The attack caused the Brent price to rise 15% on Monday, the
biggest leap in a single day since 1988, before dropping back by
6.5% on Tuesday. The volatility spread to other asset types,
including junk bonds. Energy firms account for about 6% of debt
outstanding in the high-yield market.
Meanwhile, the Federal Reserve later Wednesday is expected to
cut its short-term benchmark interest rate by a quarter percentage
point, following a cut of the same amount in July. The central bank
is seeking to balance domestic concerns, such as a relatively tight
labor market, against a slowdown in global trade.
"Whatever has happened in the last week or two hasn't changed my
view that there will be a 25 basis-point cut today. To not
introduce a cut would introduce volatility to the market that it
can't afford," said Seema Shah, chief strategist at Principal
Global Investors.
After its Wednesday meeting, the Fed is also expected to release
more details on the likely future course of interest rates.

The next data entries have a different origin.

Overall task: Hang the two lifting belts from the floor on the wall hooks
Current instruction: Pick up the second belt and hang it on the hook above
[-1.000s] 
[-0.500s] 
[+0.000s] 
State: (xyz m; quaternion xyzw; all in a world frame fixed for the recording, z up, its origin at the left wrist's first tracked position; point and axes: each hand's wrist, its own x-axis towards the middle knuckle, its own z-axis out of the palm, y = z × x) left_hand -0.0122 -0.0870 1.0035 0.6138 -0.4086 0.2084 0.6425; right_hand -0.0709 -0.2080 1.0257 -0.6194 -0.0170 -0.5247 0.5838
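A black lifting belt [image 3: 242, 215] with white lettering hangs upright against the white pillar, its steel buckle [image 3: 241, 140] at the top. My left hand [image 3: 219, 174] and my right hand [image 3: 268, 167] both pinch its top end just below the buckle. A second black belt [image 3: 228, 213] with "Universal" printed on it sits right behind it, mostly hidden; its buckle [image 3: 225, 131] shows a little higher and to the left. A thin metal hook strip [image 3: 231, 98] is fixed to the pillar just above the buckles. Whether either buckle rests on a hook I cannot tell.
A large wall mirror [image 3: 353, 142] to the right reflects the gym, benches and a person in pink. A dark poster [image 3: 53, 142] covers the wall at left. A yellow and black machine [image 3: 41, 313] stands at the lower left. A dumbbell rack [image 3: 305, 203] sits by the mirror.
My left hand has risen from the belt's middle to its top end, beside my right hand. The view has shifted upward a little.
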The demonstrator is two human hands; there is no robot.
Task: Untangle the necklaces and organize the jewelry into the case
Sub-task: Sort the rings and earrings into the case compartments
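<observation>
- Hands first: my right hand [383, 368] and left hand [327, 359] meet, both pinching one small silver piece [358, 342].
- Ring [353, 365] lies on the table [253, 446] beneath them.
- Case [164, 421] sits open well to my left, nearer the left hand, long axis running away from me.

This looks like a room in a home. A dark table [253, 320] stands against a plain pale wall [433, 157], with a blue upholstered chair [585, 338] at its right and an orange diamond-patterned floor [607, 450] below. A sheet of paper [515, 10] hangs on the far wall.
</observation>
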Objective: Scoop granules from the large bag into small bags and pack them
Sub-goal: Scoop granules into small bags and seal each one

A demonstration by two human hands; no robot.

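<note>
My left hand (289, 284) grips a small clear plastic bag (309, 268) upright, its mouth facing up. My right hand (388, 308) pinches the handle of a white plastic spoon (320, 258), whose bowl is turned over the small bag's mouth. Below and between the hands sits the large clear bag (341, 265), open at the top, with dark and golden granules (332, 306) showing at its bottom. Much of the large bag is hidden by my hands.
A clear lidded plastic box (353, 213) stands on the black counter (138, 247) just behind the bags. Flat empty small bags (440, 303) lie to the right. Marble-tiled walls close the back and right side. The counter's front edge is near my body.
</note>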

Data on construction in the U.S. was also released Wednesday.
The figures showed home building had risen last month to the
highest level since June 2007, following three straight months of
decline.
The yield on 10-year U.S. Treasurys ticked down to 1.779%, from
1.805% Tuesday. Yields fall as bond prices rise.
Gold prices slipped 0.3%.
Write to Anna Isaac at anna.isaac@wsj.com
(END) Dow Jones Newswires
September 18, 2019 09:14 ET (13:14 GMT)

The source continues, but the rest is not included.